# TASK REQUIREMENTS:
The response must contain every line below in which "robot" appears.

# INPUT MATERIAL:

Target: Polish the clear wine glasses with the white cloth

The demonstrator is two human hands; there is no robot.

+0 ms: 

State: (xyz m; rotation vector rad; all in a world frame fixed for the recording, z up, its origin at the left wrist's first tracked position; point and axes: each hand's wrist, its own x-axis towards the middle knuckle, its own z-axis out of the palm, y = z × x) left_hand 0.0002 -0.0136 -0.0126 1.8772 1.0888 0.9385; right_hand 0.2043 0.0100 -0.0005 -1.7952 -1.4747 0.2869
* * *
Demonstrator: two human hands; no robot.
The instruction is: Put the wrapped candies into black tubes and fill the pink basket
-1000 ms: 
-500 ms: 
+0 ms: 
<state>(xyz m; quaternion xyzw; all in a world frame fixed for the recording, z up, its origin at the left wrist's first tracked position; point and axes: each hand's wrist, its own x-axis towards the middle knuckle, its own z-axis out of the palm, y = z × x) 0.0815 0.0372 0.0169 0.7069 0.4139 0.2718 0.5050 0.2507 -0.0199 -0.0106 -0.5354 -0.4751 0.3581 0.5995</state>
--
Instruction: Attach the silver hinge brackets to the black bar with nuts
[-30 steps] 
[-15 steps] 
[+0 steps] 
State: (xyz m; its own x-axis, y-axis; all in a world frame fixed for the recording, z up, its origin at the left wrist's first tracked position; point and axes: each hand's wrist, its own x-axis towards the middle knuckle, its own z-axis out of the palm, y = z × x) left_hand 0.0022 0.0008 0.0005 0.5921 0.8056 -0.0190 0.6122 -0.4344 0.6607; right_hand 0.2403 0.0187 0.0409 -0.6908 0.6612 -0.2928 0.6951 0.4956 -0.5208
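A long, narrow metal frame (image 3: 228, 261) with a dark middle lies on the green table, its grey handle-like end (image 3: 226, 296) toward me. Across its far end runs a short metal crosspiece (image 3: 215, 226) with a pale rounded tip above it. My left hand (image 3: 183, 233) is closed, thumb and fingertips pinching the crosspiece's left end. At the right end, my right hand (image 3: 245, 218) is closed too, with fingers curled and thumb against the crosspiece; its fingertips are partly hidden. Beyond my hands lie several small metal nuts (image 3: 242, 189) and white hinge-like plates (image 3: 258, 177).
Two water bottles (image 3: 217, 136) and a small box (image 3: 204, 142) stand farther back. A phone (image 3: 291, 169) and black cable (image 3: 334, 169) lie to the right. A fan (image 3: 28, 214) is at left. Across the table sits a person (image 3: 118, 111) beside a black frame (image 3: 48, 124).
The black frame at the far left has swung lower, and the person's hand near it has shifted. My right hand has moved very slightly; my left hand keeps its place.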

# TASK RESPONSE:
The demonstrator is two human hands; there is no robot.
Demonstrator: two human hands; no robot.

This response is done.